Quantitative proteomics of aqueous and vitreous fluid from patients with idiopathic epiretinal membranes

Abstract

The purpose of the study was to perform a detailed, quantitative protein analysis of the aqueous (AF) and vitreous fluids (VF) from human eyes with idiopathic epiretinal membranes (iERM). The complementary approaches of quantitative liquid chromatography mass spectrometry (LCMS) and multiplex protein assays were utilised to reveal the protein composition in ocular fluids of this retinal disorder. In a prospective clinical trial, AF and VF was collected during surgery from twenty four eyes corresponding to twenty four patients with iERM. VF and AF from eight patients were labelled with the 4-plex iTRAQ reagent and analysed by LCMS. Each iTRAQ 4-plex experiment consisted of the AH and VH from two patients.

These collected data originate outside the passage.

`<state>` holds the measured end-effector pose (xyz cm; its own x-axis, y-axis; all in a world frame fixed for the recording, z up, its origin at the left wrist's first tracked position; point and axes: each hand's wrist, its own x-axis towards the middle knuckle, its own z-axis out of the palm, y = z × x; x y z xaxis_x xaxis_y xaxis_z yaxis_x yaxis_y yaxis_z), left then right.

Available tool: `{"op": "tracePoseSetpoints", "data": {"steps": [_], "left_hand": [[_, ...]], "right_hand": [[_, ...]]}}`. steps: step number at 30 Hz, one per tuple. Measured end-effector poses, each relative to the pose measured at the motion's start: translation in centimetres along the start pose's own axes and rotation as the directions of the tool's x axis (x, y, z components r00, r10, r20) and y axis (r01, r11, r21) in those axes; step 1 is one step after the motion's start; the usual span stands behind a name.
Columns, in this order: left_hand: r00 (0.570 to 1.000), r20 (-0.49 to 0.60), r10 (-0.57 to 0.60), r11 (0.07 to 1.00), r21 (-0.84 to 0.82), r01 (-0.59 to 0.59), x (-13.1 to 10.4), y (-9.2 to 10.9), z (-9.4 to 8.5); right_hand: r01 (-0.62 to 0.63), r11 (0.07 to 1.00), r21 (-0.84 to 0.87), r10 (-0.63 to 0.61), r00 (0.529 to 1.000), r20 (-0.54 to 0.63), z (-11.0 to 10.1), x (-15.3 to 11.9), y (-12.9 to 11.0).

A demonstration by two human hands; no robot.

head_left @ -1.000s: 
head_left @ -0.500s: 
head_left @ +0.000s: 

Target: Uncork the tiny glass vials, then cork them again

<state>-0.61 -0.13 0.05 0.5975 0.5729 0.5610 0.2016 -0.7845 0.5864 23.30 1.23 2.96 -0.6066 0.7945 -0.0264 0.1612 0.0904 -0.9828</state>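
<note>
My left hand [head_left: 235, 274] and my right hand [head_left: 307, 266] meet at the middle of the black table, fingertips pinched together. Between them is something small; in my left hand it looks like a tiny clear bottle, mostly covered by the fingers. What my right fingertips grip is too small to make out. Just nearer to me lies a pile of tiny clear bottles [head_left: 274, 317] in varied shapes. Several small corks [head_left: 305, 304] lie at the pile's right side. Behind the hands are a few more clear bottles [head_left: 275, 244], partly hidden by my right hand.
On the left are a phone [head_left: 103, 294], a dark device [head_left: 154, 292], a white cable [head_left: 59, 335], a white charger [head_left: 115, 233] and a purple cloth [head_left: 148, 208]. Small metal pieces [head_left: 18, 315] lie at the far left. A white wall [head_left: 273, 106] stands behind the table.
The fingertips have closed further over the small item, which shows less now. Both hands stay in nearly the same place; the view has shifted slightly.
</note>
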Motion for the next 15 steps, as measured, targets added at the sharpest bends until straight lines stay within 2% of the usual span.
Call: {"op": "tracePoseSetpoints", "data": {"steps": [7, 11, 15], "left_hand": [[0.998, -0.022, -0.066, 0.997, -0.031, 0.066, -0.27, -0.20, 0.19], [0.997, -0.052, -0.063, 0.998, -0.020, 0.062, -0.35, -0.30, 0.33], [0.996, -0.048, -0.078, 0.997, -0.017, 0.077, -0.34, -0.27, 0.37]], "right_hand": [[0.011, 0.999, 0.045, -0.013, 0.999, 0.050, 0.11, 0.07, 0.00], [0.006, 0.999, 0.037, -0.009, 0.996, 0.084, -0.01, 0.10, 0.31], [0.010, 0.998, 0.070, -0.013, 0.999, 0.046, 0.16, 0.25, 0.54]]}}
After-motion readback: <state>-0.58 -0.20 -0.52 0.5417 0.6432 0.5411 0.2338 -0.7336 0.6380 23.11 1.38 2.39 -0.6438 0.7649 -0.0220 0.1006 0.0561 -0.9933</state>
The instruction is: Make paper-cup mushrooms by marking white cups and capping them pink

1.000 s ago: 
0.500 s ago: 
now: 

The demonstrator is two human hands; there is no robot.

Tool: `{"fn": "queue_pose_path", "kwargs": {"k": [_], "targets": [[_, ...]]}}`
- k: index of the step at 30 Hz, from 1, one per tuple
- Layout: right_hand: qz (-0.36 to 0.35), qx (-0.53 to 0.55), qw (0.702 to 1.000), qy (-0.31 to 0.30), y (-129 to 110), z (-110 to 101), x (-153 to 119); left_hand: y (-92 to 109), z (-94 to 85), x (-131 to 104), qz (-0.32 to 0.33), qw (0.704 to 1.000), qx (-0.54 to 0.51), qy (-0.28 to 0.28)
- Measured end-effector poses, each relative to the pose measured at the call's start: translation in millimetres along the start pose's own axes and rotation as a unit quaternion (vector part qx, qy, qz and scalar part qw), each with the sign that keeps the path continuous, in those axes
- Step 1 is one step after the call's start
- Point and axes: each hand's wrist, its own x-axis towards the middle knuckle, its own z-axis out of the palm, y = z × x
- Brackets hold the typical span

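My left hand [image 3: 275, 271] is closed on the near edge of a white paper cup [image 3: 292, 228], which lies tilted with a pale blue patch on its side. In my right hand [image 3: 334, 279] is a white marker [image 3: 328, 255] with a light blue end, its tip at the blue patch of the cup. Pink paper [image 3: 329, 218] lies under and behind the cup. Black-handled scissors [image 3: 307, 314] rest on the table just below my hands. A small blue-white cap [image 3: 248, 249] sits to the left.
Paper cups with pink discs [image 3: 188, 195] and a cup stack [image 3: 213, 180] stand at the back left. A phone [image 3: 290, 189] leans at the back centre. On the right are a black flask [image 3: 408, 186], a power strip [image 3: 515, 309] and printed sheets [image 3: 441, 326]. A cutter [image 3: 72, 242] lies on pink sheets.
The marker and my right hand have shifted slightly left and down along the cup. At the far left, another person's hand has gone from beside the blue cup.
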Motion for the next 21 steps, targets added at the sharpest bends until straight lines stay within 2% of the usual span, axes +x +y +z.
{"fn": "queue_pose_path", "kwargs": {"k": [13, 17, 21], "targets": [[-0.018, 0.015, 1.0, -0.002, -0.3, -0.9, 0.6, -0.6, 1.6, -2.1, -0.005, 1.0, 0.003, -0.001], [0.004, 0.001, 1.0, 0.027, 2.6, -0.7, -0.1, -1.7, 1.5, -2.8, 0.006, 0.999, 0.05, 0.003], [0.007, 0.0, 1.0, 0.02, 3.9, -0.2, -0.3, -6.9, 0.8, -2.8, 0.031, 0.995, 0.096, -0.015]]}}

A total of 323 proteins were identified in the AF and VF from eyes with iERM. Grouping the proteins according to involvement in biological processes, showed that the majority were involved in the classical and alternative pathway of complement activation (n = 27), proteolysis (n = 26) and cell adhesion (n = 28). iTRAQ relative quantitation revealed minimal variation in the protein content between both ocular compartments with only 3.96% of the identified proteins significantly, differentially-expressed. Eight proteins were expressed at a higher level in the VF compared to the AF; and 4 proteins were expressed at a lower level in the VF compared to the AF. For the multiplex bead assays, 29 growth factors and cytokines were assessed in the AF and VF from 16 additional patients with iERM. The protein profile was shown to be similar between VF and AF for the majority of factors except PDGF-AA. This factor was expressed at a higher level in the VF compared to the AF. The data presented in this study revealed that the majority of the proteins identified by LCMS and multiplex bead assays were present in both ocular compartments in similar quantities. This study is a first step, ‘discovery phase’ towards revealing and quantitating the protein content in the aqueous and vitreous fluid in human eyes with iERM.